_Work instruction_
In the data below, reproduce everything exactly except the images.

_Stored data_
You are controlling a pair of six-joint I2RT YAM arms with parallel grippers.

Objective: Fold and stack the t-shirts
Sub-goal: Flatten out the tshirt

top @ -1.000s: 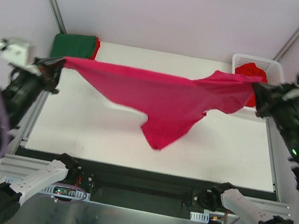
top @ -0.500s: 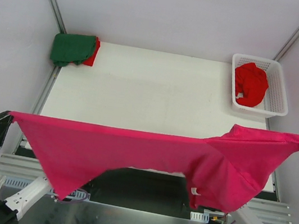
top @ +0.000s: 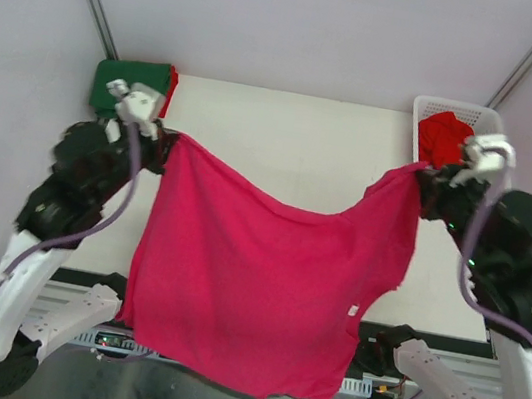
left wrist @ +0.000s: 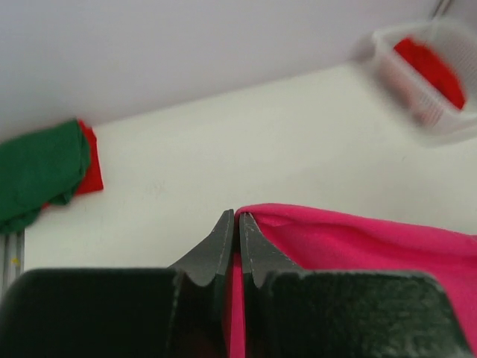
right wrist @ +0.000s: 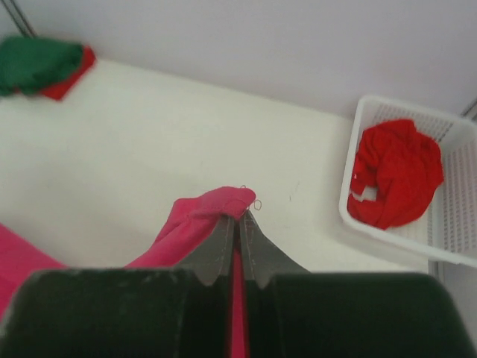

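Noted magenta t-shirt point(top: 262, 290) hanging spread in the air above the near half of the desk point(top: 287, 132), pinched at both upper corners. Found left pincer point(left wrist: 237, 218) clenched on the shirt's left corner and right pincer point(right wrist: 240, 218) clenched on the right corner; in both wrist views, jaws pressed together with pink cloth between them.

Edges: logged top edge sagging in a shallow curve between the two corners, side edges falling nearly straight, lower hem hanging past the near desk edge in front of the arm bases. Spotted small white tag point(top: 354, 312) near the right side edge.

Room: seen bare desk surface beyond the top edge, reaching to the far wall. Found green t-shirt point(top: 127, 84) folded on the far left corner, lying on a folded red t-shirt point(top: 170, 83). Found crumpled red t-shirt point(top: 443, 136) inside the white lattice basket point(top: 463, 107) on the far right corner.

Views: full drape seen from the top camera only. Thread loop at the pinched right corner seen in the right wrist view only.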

_Exercise output_
You are controlling a pair of six-joint I2RT YAM arms with parallel grippers.

Objective: Fold and stack the t-shirts
Sub-goal: Flatten out the tshirt

top @ -1.000s: 
top @ -0.500s: 
top @ +0.000s: 
left wrist @ +0.000s: 
right wrist @ +0.000s: 

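Noted magenta t-shirt point(top: 262, 290) hanging spread in the air above the near half of the desk point(top: 287, 132), pinched at both upper corners. Found left pincer point(left wrist: 237, 218) clenched on the shirt's left corner and right pincer point(right wrist: 240, 218) clenched on the right corner; in both wrist views, jaws pressed together with pink cloth between them.

Edges: logged top edge sagging in a shallow curve between the two corners, side edges falling nearly straight, lower hem hanging past the near desk edge in front of the arm bases. Spotted small white tag point(top: 354, 312) near the right side edge.

Room: seen bare desk surface beyond the top edge, reaching to the far wall. Found green t-shirt point(top: 127, 84) folded on the far left corner, lying on a folded red t-shirt point(top: 170, 83). Found crumpled red t-shirt point(top: 443, 136) inside the white lattice basket point(top: 463, 107) on the far right corner.

Views: full drape seen from the top camera only. Thread loop at the pinched right corner seen in the right wrist view only.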

There is nothing further to the answer.